In buona sostanza, e comprensibilmente, sarebbe stato necessario un procedimento attraverso il quale l’istanza “unitaria” licenziata dal Dpcm Energia potesse essere saggiata nella sua reale consistenza e, pertanto, parametrata all’esigenza di coinvolgere i soggetti titolari delle attribuzioni, per così dire, attratte, salvaguardandone la posizione costituzionale. Dicendolo altrimenti, il principio di sussidiarietà, diversamente da quanto parrebbe aver mostrato di ritenere Mario Draghi nella specifica circostanza, bypassando la Regione Sardegna, non deve in alcun caso operare quale come “aprioristica modificazione delle competenze regionali in astratto” (per usare le parole della Corte Costituzionale) ma, semmai, come “metodo per l’allocazione di funzioni a livello più adeguato”. Sicché, quand’anche l’attività legislativa contestata sia già stata posta in essere, come avvenuto nel caso che ci occupa, la medesima potrebbe non vincolare la Regione fino a quando la necessaria Intesa non venga raggiunta.

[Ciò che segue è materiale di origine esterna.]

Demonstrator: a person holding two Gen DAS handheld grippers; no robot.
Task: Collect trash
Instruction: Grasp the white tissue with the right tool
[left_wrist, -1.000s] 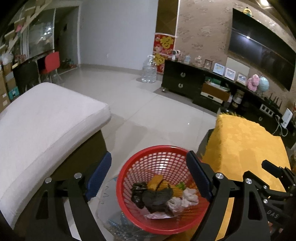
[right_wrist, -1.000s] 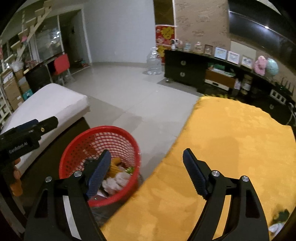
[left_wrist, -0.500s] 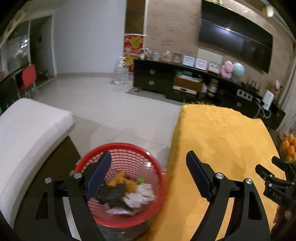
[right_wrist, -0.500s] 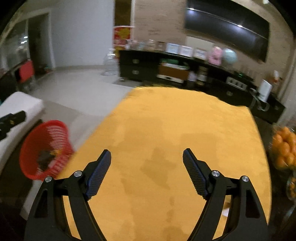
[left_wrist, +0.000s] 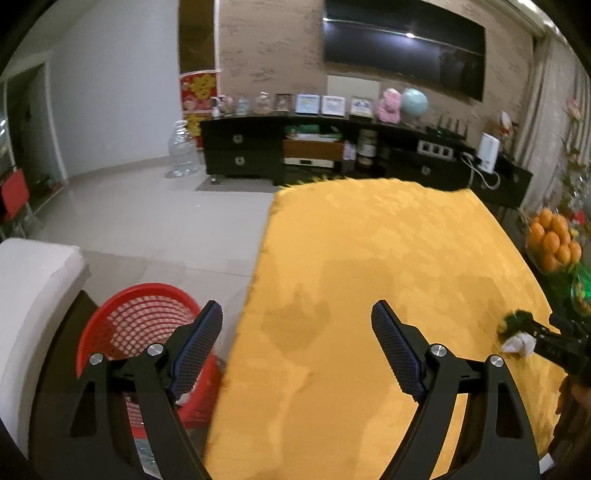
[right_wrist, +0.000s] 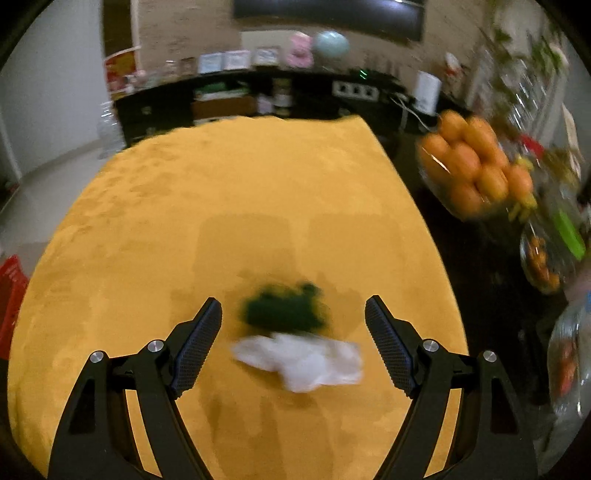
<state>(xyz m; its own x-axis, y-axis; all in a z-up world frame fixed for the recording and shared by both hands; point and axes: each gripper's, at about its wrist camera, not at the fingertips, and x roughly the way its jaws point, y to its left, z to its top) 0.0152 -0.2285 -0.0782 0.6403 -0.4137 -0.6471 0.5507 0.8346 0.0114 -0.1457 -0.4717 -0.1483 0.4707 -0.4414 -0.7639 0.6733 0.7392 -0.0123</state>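
Note:
A crumpled white tissue (right_wrist: 301, 360) and a dark green scrap (right_wrist: 282, 308) lie on the yellow tablecloth (right_wrist: 221, 206). My right gripper (right_wrist: 293, 338) is open above them, with both between its fingers; the view is blurred. My left gripper (left_wrist: 297, 341) is open and empty over the cloth's left edge. The red mesh basket (left_wrist: 147, 317) stands low at the left, partly behind the left finger. The left wrist view also shows the tissue (left_wrist: 519, 345) and the green scrap (left_wrist: 511, 321) at the far right, beside the right gripper's body.
A bowl of oranges (right_wrist: 476, 166) and glass jars (right_wrist: 570, 354) stand right of the cloth. A white cushioned seat (left_wrist: 29, 295) is left of the basket. A black TV cabinet (left_wrist: 332, 155) runs along the far wall.
Both grippers have swung right, away from the basket. The right gripper now hangs over the tissue and green scrap. The basket has slid to the left edge of both views.

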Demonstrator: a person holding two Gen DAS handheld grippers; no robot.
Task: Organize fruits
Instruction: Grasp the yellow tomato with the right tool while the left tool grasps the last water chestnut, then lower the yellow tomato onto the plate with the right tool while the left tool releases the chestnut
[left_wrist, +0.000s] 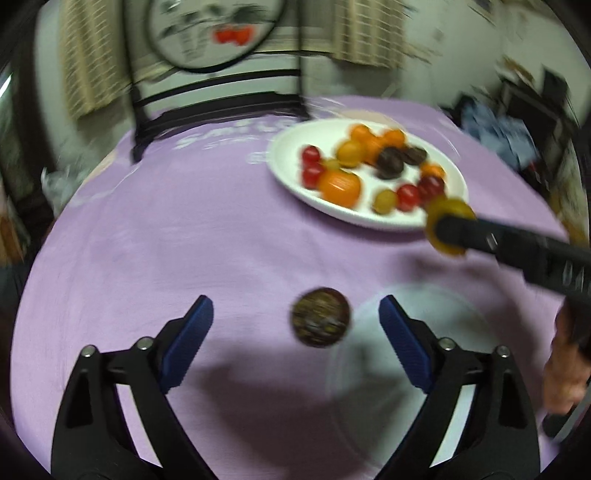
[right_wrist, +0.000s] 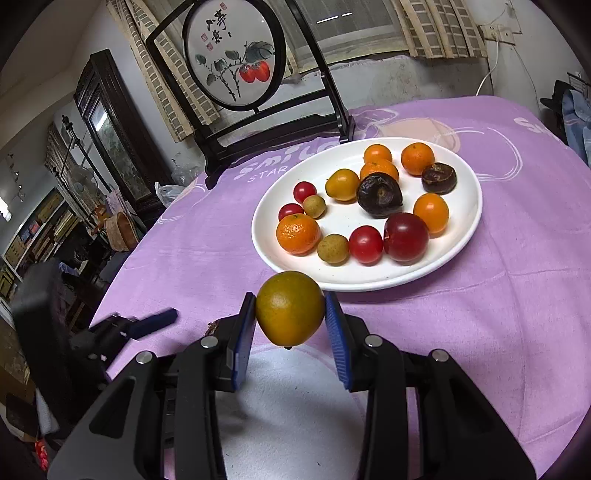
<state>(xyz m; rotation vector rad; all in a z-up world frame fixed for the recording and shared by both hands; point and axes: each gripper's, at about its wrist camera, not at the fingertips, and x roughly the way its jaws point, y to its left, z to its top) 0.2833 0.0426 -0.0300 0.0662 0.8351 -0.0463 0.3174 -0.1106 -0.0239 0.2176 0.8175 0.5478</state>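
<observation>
While the left-wrist view is pretty smeared, you can still make out the left gripper (left_wrist: 295, 317) at the bottom of the frame with its two blue-padded jaws standing wide apart and nothing pinched between them. A round dark brown mottled fruit (left_wrist: 320, 316) sits in the gap, lower centre, not touching either pad; whether it rests on the purple tablecloth (left_wrist: 166, 221) is hard to say through the blur. Just right of it is a pale, see-through round dish (left_wrist: 424, 302), partly behind the right-hand jaw.

The right gripper (right_wrist: 290, 321) is way clearer in its own view: the blue pads are clamped on both sides of a yellow-green round citrus fruit (right_wrist: 290, 308), lifted above the cloth at lower centre. In the left view that same gripper comes in from the right edge, holding the fruit just at the near rim of the big white round plate (left_wrist: 291, 184).

That plate (right_wrist: 266, 236) fills the upper right of the right-wrist view and holds the rest: small orange mandarins, red cherry tomatoes, a dark red plum (right_wrist: 406, 238), two wrinkly dark brown fruits and a couple of little tan ones. Behind it, upper left, stands a black wooden frame with a round painted panel (right_wrist: 232, 55).
</observation>
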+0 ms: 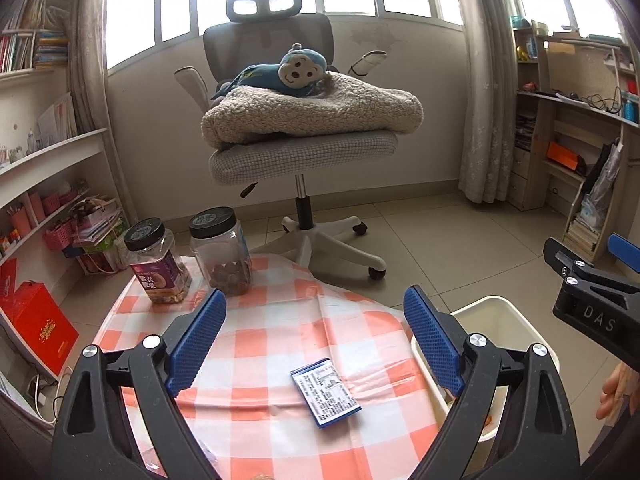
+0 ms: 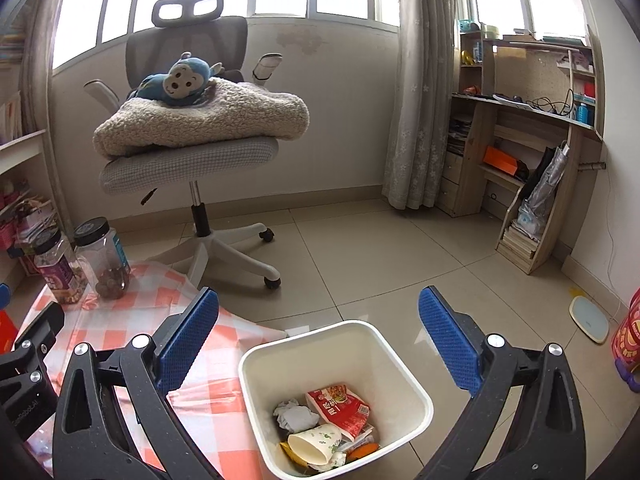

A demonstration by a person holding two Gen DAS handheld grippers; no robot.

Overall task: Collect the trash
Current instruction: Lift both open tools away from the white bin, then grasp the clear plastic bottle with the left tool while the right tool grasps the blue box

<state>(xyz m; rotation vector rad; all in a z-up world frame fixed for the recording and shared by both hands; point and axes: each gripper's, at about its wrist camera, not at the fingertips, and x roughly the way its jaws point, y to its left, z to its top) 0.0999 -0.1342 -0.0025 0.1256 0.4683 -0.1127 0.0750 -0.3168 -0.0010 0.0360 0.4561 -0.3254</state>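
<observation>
L tool [image 1: 316, 340] hangs over the checked tabletop [image 1: 256, 344], pads spread wide, nothing btwn them. Blue-and-white packet [image 1: 326, 398] lies flat on the cloth below and btwn the pads, near the tabletop's right edge, just beside the bin. R tool [image 2: 320, 344] also spread wide w/ nothing held, poised over the white bin [image 2: 404, 376], which stands on the floor touching the cloth's right edge. In the bin: red snack wrapper [image 2: 340, 404], crumpled grey paper [image 2: 294, 416], paper cup [image 2: 314, 442] on its side, orange scraps under it. At the far left of the tabletop, two black-lidded clear jars stand side by side: purple-label jar [image 1: 158, 268] and brown-nut jar [image 1: 222, 250]. Beyond, office chair [image 1: 304, 152] w/ folded fleece blanket [image 1: 316, 116] and blue monkey plush [image 1: 288, 72] on top.
</observation>
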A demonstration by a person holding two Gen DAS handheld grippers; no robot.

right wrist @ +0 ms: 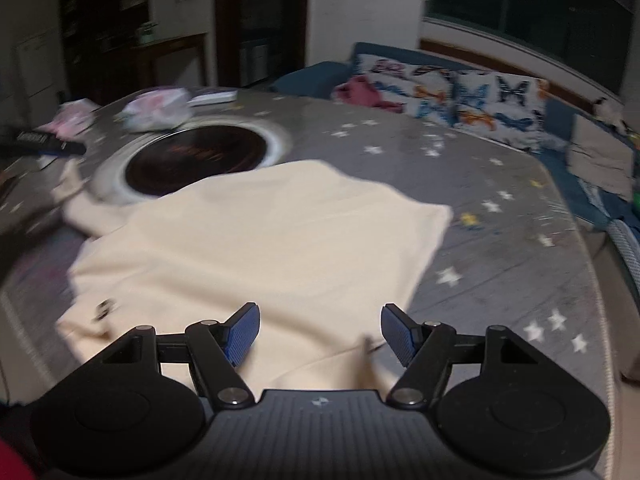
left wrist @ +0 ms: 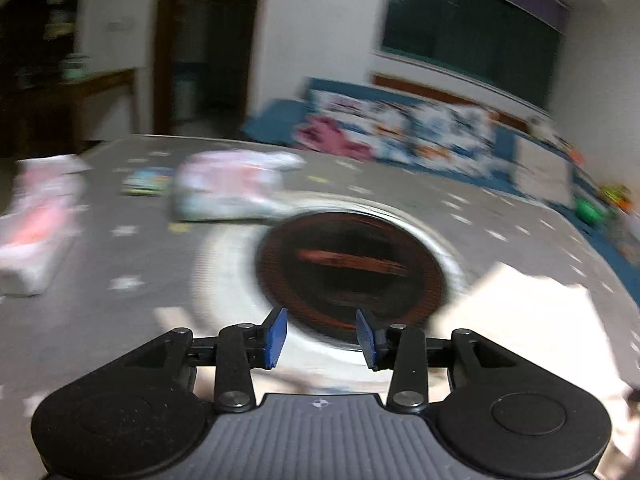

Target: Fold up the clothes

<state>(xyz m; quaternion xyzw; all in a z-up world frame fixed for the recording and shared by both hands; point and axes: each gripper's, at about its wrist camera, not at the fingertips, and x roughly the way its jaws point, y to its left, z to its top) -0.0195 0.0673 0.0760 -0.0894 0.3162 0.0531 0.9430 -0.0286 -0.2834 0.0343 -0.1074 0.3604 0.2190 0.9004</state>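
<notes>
I see both grippers, left [left wrist: 321, 338] and right [right wrist: 320, 334], with jaws apart, gripping nothing; cream garment [right wrist: 256, 248] lies on the counter [right wrist: 500, 240].

Left gripper [left wrist: 321, 338], right gripper [right wrist: 320, 334]: black linkage arms; silver screws; blue ribbed pads; grey ridged base.

A plain cream cloth garment [right wrist: 256, 240] lies on a grey star-printed tablecloth [right wrist: 500, 240]; white cushions with blue and orange butterflies [right wrist: 460, 96] line a blue sofa [right wrist: 312, 74].
</notes>
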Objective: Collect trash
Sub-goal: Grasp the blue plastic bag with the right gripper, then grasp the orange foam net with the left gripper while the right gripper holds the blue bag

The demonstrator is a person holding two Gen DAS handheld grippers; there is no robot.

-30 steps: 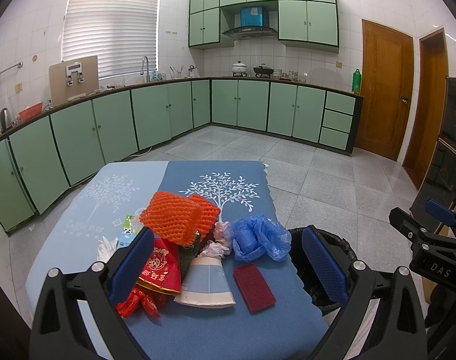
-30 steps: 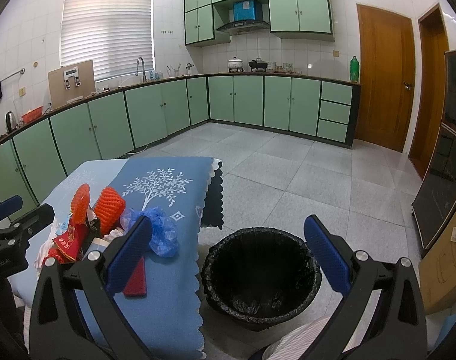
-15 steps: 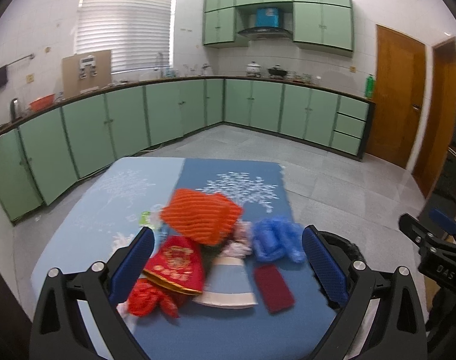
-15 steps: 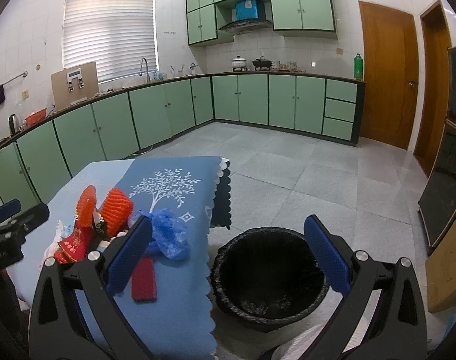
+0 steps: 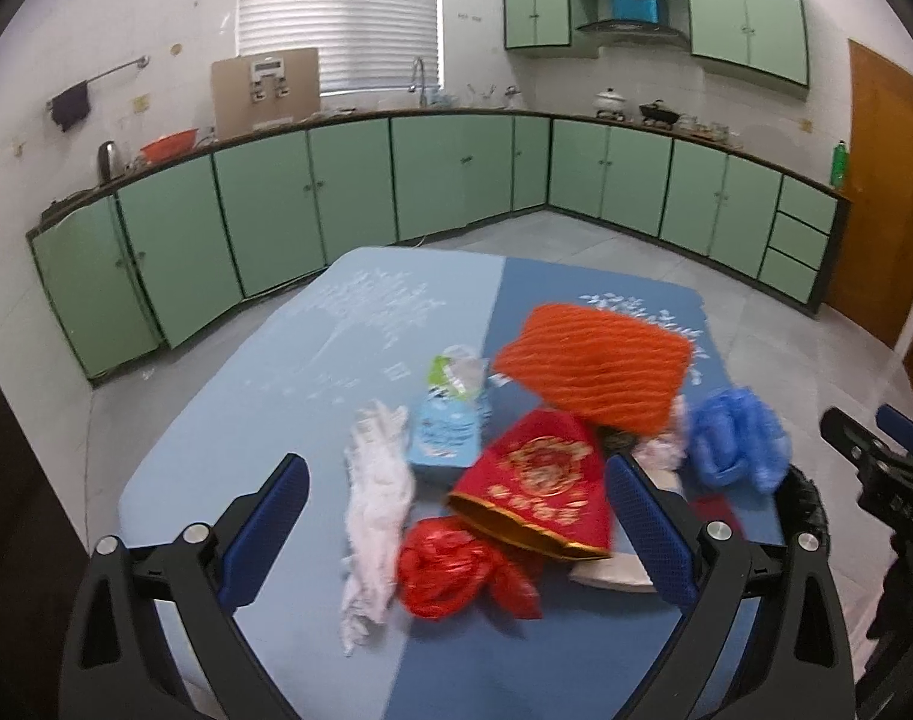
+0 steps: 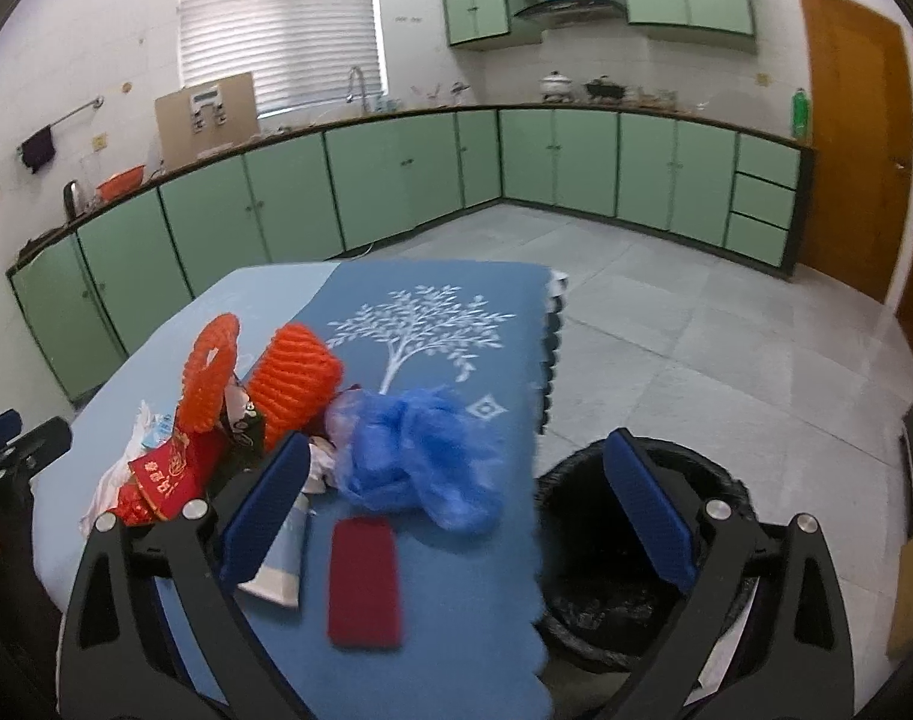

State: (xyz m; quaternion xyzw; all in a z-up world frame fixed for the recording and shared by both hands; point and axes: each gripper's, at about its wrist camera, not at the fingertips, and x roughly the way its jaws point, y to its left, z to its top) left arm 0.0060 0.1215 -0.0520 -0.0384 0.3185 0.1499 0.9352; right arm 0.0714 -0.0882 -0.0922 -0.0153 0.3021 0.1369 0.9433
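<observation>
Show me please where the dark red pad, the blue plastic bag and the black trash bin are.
dark red pad (image 6: 363, 582), right wrist view, middle of its top face.
blue plastic bag (image 6: 417, 456), right wrist view, centre of the crumpled bundle.
black trash bin (image 6: 582, 606), right wrist view, liner inside.

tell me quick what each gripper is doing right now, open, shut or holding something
Left gripper: open, holding nothing, over the crumpled red plastic bag.
Right gripper: open, holding nothing.

Green cabinets (image 5: 348, 192), grey tiled floor (image 6: 684, 324), blinded window (image 5: 339, 12).
</observation>
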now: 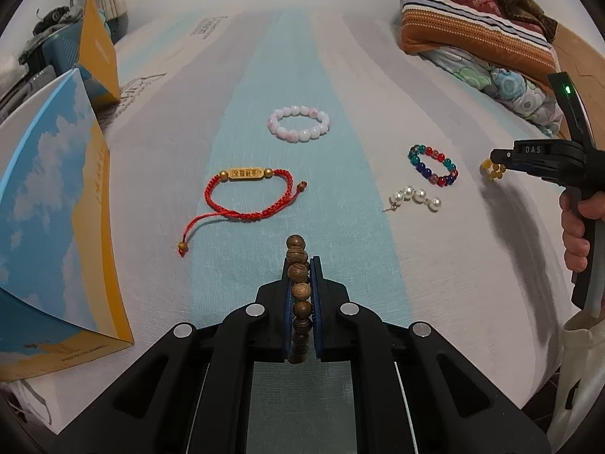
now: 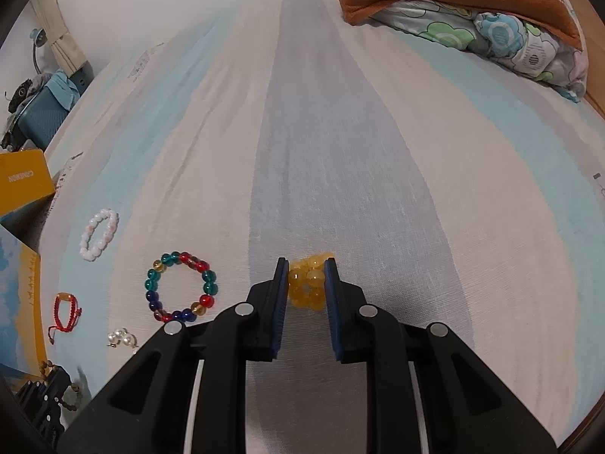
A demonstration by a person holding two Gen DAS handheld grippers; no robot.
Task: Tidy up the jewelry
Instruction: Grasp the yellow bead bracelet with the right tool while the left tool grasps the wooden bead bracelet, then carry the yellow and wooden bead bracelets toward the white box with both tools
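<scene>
Across both frames the bed, under a sheet striped pale blue, grey and white, carried everything. At the left edge of the left wrist view stood an open box printed with sky and yellow, and folded bedding filled the upper right. Low and central in that view, the left tool was pressed together on a wooden bead bracelet, whose loop stood on edge between the pads with its long axis running straight up the frame, away from the camera. Low and central in the right wrist view, the right tool pinched a bunched yellow bead bracelet close over the sheet.

Loose on the sheet lay a red cord bracelet with a gold bar, a pink-white bead bracelet above it, a multicoloured glass bracelet to the right, and a short pearl strand beneath that.

By my judgement the deciding relation was the box: it lay just left of the left tool and well apart from the right tool, so the wooden bracelet had the shorter way to go.
</scene>
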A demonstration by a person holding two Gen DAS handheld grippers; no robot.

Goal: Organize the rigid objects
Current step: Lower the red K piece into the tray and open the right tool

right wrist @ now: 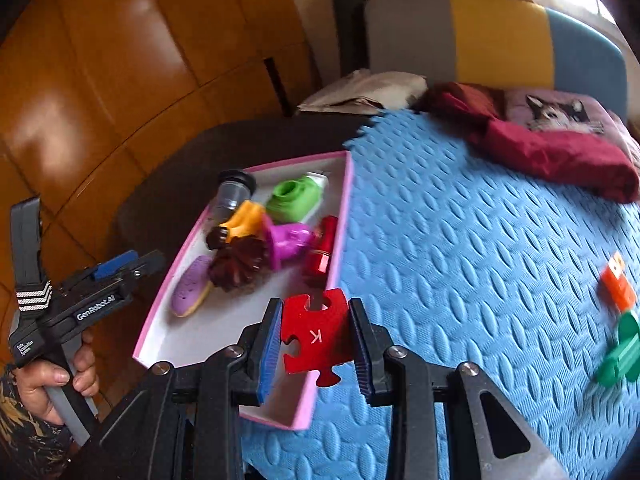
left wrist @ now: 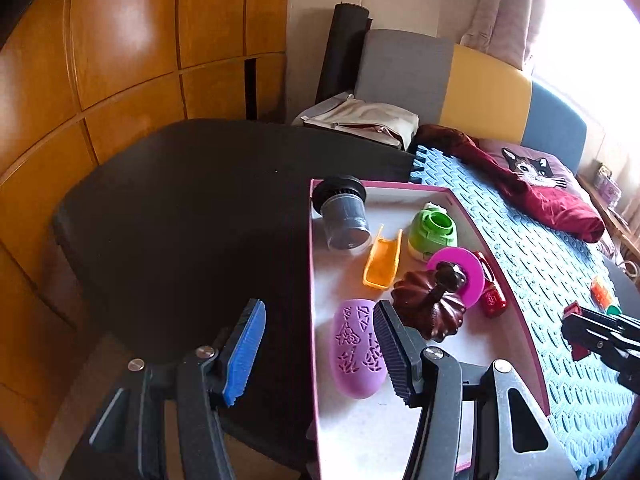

È quasi ozioso doverlo ricordare: ma neppure super Mario può ignorare le prerogative costituzionali. Se la Costituzione impone, a garanzia delle competenze regionali, che una intesa debba esserci, quell’intesa deve essere perseguita al di là e oltre ogni atteggiamento autoreferenziale. Per usare le parole del presidente Christian Solinas, che si ritiene di poter condividere per quanto di ragione, “questo decreto cancella la nostra autonomia energetica”, e finisce con il concepire la Sardegna alla stregua di una “colonia”. Ben venga, dunque, ogni intervento nelle sedi giudiziarie competenti.